Washington: As mushrooming criminal probes threaten his political ambitions and his liberty, Donald Trump has been able to console himself with one encouraging constant: blockbuster polling numbers.
"I'm the only person (who) ever got indicted who became more popular," the former president and 2024 Republican primary frontrunner grinned in Iowa recently, an observation added to his stump speech in recent months.
Trump has been indicted in two criminal cases, with felony counts in two further investigations seemingly imminent, yet his popularity among his ultra-loyal base has not been dented in the slightest.
So when Trump is indicted, to his diehard loyalists it's just more proof that their man, their champion, is being targeted by forces they fundamentally distrust.
On Monday, a New York Times/Siena College poll of likely primary voters showed Trump crushing Florida Governor Ron DeSantis by a staggering 37 points.
And the poll is hardly an outlier: the ex-commander-in-chief's lead has risen from 16 to 36 points in the RealClearPolitics average of polls since he was indicted in Manhattan four months ago for falsifying business records.
During that period he has been found by a jury in a civil trial to have raped a writer in New York and has been charged with a further 40 federal felony counts over his handling of national security secrets and alleged obstruction of justice.
"By the time we get on the debate stage on August 23, the frontrunner will be out on bail in four different jurisdictions - Florida, Washington, Georgia and New York," fellow Republican White House hopeful Chris Christie told CNN on Sunday.
'Entrenched elite'
While poor headlines for DeSantis may have contributed to the widening polling gap, Trump's favorability rating - 39.4 percent - is exactly the same as it was the day he was first charged.
A shift between now and Iowa's first-in-the-nation vote in January remains possible - but a turnaround that dramatic has never been seen in the modern presidential primary season.
Analysts contacted by AFP to discuss Trump's poll numbers pointed to the lasting appeal of his populist message among blue-collar Americans.
"Multilateral trade agreements, open borders, forever wars and globalization left many hardworking Americans without jobs and with little future prospects," said Michael J. O'Neill, counsel at the conservative Landmark Legal Foundation.
"Trump gives a voice to that demographic. His supporters see Trump as a disrupter that is not beholden to the entrenched elite and gives everyday Americans a shot at a better life," O'Neill added.
For David Greenberg, a journalism and history professor at Rutgers University, 77-year-old Trump and his diehard loyalists have always been able to bond over a "common set of enemies" that has expanded to include the justice system.

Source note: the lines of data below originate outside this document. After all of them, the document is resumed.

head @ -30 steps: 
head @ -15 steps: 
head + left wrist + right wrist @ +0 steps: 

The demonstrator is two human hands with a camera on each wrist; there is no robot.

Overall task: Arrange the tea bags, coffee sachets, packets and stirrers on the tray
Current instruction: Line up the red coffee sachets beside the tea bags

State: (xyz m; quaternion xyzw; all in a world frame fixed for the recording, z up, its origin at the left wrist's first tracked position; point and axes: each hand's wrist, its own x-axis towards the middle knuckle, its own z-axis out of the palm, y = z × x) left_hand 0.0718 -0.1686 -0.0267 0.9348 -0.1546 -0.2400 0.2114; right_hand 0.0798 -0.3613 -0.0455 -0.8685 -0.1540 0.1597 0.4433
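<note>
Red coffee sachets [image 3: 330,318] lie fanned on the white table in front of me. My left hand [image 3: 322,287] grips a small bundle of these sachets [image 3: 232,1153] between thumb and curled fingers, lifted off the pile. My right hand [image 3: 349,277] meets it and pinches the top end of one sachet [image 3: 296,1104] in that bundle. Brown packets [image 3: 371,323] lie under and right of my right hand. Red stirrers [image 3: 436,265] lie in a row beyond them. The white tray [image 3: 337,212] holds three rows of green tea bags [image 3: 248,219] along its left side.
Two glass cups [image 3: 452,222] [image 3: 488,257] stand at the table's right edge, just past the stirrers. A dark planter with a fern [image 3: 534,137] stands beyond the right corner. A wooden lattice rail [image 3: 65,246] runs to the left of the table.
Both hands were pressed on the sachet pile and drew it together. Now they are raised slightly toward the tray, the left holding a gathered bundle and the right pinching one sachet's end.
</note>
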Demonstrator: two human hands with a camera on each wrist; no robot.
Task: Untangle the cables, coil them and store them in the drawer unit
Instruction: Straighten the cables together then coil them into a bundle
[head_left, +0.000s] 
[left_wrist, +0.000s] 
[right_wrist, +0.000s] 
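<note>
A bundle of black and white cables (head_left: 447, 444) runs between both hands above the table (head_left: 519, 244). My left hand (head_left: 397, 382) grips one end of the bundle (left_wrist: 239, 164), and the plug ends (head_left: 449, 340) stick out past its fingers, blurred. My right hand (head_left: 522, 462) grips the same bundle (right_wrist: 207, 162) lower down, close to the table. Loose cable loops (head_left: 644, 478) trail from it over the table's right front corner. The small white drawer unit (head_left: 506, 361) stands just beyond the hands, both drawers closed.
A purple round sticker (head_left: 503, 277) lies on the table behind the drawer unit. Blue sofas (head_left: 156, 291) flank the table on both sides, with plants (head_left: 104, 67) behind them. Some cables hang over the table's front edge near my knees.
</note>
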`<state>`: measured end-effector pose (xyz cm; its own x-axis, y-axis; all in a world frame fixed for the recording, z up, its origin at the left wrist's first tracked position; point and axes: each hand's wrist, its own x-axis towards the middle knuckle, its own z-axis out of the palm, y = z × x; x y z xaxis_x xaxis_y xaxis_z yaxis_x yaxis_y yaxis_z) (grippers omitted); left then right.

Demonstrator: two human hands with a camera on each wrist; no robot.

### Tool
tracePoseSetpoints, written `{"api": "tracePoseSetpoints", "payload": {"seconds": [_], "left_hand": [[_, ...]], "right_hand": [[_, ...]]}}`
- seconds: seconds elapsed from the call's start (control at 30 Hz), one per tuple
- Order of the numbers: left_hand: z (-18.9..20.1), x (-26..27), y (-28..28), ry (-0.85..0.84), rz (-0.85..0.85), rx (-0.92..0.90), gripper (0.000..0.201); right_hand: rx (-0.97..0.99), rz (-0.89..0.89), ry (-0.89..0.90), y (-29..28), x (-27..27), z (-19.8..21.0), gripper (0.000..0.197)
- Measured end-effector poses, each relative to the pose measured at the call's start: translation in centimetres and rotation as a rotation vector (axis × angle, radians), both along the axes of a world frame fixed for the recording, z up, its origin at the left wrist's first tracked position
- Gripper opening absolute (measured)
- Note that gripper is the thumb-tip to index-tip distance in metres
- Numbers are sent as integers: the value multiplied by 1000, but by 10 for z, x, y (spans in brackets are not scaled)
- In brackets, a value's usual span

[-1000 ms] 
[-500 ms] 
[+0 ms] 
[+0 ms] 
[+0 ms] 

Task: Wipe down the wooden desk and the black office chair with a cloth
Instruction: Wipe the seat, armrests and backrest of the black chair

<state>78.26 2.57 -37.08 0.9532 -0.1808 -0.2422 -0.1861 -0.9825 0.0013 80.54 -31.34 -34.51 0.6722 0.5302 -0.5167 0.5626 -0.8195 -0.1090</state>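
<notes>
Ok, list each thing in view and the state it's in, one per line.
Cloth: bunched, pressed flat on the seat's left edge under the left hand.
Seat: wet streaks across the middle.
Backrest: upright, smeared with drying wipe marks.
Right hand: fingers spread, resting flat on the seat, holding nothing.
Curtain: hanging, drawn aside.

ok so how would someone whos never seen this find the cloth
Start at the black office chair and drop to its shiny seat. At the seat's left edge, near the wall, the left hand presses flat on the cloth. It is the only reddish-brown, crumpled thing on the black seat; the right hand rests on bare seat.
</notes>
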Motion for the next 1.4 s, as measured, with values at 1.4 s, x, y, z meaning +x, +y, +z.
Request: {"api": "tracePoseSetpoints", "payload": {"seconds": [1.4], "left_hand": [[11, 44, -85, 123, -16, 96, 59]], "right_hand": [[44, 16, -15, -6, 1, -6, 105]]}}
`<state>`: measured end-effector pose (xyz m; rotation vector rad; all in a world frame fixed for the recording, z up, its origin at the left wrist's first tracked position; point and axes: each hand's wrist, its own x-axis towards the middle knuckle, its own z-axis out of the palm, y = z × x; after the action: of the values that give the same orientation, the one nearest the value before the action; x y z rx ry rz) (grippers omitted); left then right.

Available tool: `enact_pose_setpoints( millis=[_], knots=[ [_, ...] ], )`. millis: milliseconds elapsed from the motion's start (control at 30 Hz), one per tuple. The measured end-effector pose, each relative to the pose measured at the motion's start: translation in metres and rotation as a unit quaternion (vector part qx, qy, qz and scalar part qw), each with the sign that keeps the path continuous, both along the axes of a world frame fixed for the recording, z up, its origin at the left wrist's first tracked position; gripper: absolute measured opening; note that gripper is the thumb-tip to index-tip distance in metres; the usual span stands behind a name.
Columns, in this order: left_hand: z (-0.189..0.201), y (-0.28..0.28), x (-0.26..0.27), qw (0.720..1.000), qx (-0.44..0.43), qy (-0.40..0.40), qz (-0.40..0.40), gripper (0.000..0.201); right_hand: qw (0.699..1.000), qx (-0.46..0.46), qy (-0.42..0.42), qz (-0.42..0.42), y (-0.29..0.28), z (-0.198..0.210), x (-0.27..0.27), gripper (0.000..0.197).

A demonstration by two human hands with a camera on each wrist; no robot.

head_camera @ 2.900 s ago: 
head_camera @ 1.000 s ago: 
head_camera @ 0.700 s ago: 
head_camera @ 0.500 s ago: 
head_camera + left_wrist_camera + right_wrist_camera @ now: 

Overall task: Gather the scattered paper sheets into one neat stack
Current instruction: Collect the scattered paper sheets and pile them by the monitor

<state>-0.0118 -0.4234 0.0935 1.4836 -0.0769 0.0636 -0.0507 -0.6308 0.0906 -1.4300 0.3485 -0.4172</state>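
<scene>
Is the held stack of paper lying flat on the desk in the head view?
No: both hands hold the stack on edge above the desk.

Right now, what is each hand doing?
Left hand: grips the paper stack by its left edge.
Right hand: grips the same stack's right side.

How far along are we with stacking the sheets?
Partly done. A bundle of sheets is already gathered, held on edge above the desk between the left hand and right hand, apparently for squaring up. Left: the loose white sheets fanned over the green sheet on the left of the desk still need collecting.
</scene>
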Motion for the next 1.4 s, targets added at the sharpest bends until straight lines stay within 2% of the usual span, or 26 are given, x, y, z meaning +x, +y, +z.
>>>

"So when Trump is indicted, to them it's just more proof that their man, their champion, is being targeted by forces they fundamentally distrust," Greenberg told AFP.
'Controlling the narrative'
Trump left office in 2021 after a scandal-plagued single term in which he lost the White House and both chambers of Congress and was impeached twice.
Many aides were convicted of felonies, including his 2016 campaign chairman and deputy campaign chairman, his White House chief strategist and national security advisor, his personal lawyer and two foreign policy advisors.
His company, The Trump Organization, was convicted on multiple charges of tax fraud and its chief financial officer Allen Weisselberg admitted grand larceny, tax fraud and falsifying business records.
Trump himself was found by a jury in a civil lawsuit in May to have raped the writer E. Jean Carroll in New York in the 1990s and he has been accused by more than 20 other women of sexual misconduct.
Trump's impeachments were both related to alleged attempts to cheat in the 2020 election - first when he was found to have withheld vital military aid from Ukraine as he demanded it dig up dirt on Biden, and again for inciting an insurrection to prevent his opponent's eventual victory from being certified.
Even some Democrats give him credit for managing to convince millions of Republicans that a never-ending "witch hunt" by a mythical "deep state" is to blame for the whiff of scandal around his presidency.
"Trump has done an excellent job of not only controlling the narrative, but staying ahead of it," Democratic election strategist Amani Wells-Onyioha told AFP.
"He has consistently told his supporters that he is being unfairly attacked and that any accusations are lies aimed to take him down. They believe what he says because his indictments only feed into that narrative."